As mentioned above, economic examples usually come up in Symposium as illustrations for broader discussions, and one of the most telling examples is the attitude toward profit demonstrated by Pausanias. As far as the latter is concerned, the pursuit of money for the sake of becoming rich is not in accordance with true virtue and, as such, can and should not be encouraged. When discussing ephebophilia, Pausanias points out that there are people who “would do any service for anyone to make money, and that is not right” (Plato). This passage demonstrates that the pursuit of wealth cannot be good in itself because it does not necessarily move a person toward a better understanding of beauty and virtue.
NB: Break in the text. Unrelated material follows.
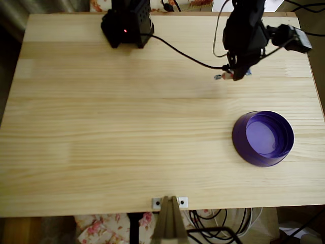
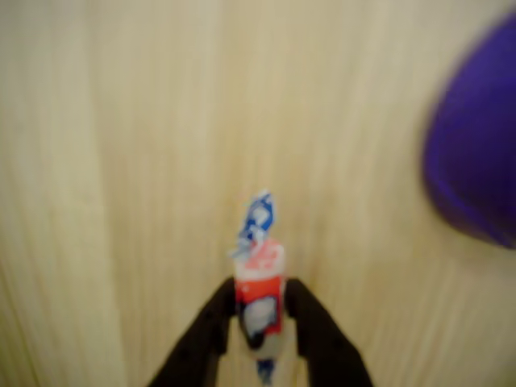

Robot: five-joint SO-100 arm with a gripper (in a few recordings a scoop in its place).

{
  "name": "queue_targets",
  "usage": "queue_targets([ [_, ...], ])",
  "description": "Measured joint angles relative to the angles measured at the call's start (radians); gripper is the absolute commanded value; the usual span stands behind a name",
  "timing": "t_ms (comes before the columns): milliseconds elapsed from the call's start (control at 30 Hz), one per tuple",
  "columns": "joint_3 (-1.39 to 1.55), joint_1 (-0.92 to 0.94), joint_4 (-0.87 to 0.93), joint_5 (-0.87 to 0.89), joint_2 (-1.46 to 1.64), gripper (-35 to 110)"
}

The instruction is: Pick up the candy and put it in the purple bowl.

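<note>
The gripper (image 2: 260, 316) has the candy (image 2: 260, 297) and the bowl (image 1: 263, 138) is waiting.

The two black fingers (image 2: 211, 326) are squeezed nearly together, with the candy pinched between them. One twisted blue end sticks out past the tips. In the overhead view the gripper (image 1: 232, 74) and candy (image 1: 226, 76) are well apart from the bowl, on the far side of it, toward the back of the table (image 1: 127, 132). The bowl has nothing in it. The candy is thin and its wrapper looks slippery, so it could slide out on the way over. If the fingers let go too early, it might land beside the bowl, or hit the rim and bounce off.
</note>
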Motion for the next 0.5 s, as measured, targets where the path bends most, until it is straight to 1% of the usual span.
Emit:
queue_targets([
  [233, -0.169, 0.08, -0.003, 0.083, -0.035, 0],
  [500, -0.431, 0.149, -0.026, 0.204, -0.259, 0],
])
From this perspective, the drive to turn a profit, which is the moving force behind a business enterprise, is not something to admire, and Plato does not paint it as a desirable behavior. If anything, this passage showcases that, as far as Plato is concerned, the economy only makes sense when it is subjugated to ethics, not the other way round.
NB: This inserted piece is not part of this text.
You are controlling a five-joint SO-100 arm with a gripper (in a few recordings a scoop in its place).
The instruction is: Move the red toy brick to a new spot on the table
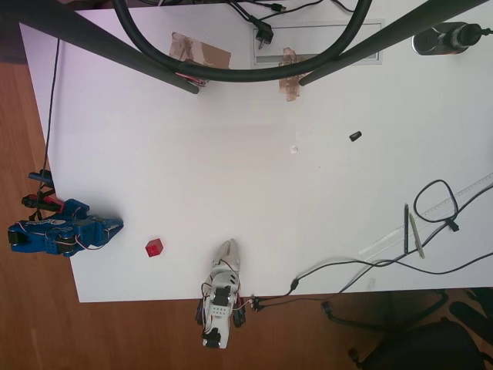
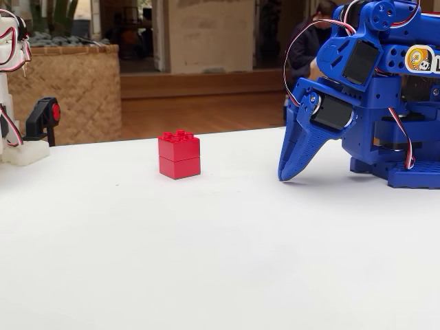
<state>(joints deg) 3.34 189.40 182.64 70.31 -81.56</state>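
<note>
The red toy brick (image 1: 154, 247) (image 2: 179, 155) stands upright on the white table (image 1: 254, 185) (image 2: 206, 261), near the table's bottom edge in the overhead view. My blue gripper (image 1: 117, 226) (image 2: 283, 176) sits at the table's left edge in the overhead view, a short way from the brick. Seen from the fixed view, it is to the right of the brick with its tip pointing down onto the tabletop. Its jaws are shut with nothing between them, and a clear gap separates gripper and brick.
A small black piece (image 1: 355, 136) and a tiny white bit (image 1: 293, 149) lie mid-table. Cables (image 1: 435, 202), a pen (image 1: 406, 229) and a clear ruler (image 1: 462, 196) lie at the right. A grey cable slot (image 1: 323, 42) and tape patches (image 1: 202, 51) line the top edge.
</note>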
Another important passage that reveals more about economic matters as represented in Symposium is the discussion of wealth and the attitude toward it. At one point, seeking to correct Agathon, Socrates points out that “no one is in need of qualities he already has,” as wishing to have something already in one’s possession would be absurd (Plato). According to him, when rich people say they want to be rich, they can only refer to remaining rich in the future rather than being rich in the present, which they already are (Plato). In other words, Socrates views being rich as a singular quality with no degrees – someone is either wealthy or not – and the idea of wanting to be richer at present does not make much sense to him. This perception ties in well with everything said before: accumulating material wealth beyond a certain threshold is senseless because it does not facilitate the foremost goal of living – that is, the development of virtue. According to Plato, one only needs as much wealth as is required to steadily pursue virtue without the necessity to distract oneself with basic human needs.
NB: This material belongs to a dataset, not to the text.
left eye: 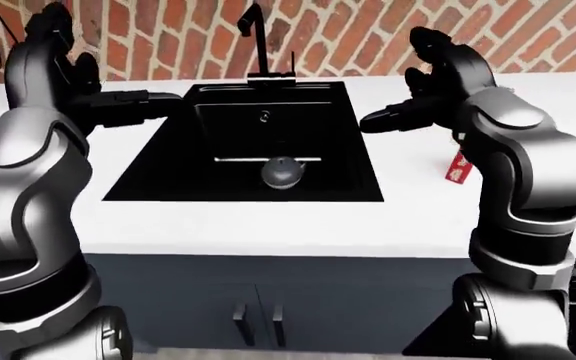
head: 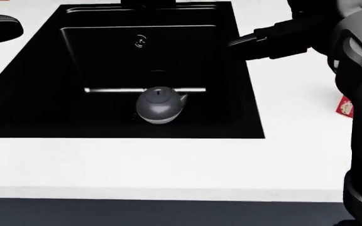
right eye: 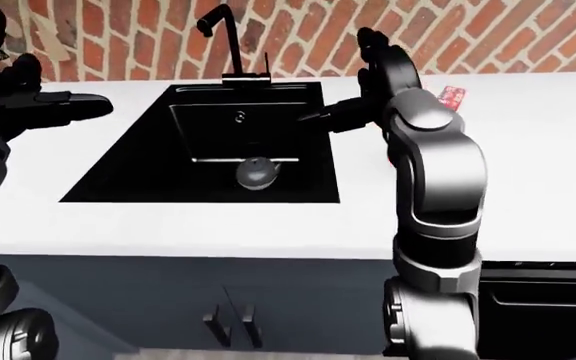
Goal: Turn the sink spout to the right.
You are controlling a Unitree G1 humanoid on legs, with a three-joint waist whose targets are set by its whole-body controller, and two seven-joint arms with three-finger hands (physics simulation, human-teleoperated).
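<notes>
Showing one spout [right eye: 216,30], one kettle [head: 159,105], two packets [left eye: 457,166].

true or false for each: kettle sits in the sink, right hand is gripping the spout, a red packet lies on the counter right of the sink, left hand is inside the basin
1. A grey kettle sits in the black sink. True.
2. The right hand grips the spout. False: it hovers open over the sink's right edge, apart from the spout.
3. A red packet lies on the counter right of the sink. True.
4. The left hand is inside the basin. False: it hovers open by the sink's left edge.
</notes>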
To summarize, the economic content of Plato’s Symposium subjects the matters of wealth to the philosopher’s ontology and ethics to propose what one could call ‘the economy of moderation.’ According to the philosopher, the highest goal of living is attaining virtue by understanding true beauty, and wealth is only important insofar it facilitates this purpose. Through the words of Pausanias, Plato derides the idea of seeking profit for profit’s sake as base and unbecoming. Similarly, the fact that he views wealth in absolute rather than relative terms suggests that he sees little sense in rich people becoming richer. Based on that, one can deduce that the economic ideal of Plato’s Symposium is the society when people attain sufficient wealth to pursue virtue but do not aim to get more than they need.

Work Cited

Plato. The Symposium, translated by Christopher Gill and Desmond Lee. E-book, Penguin, 2006.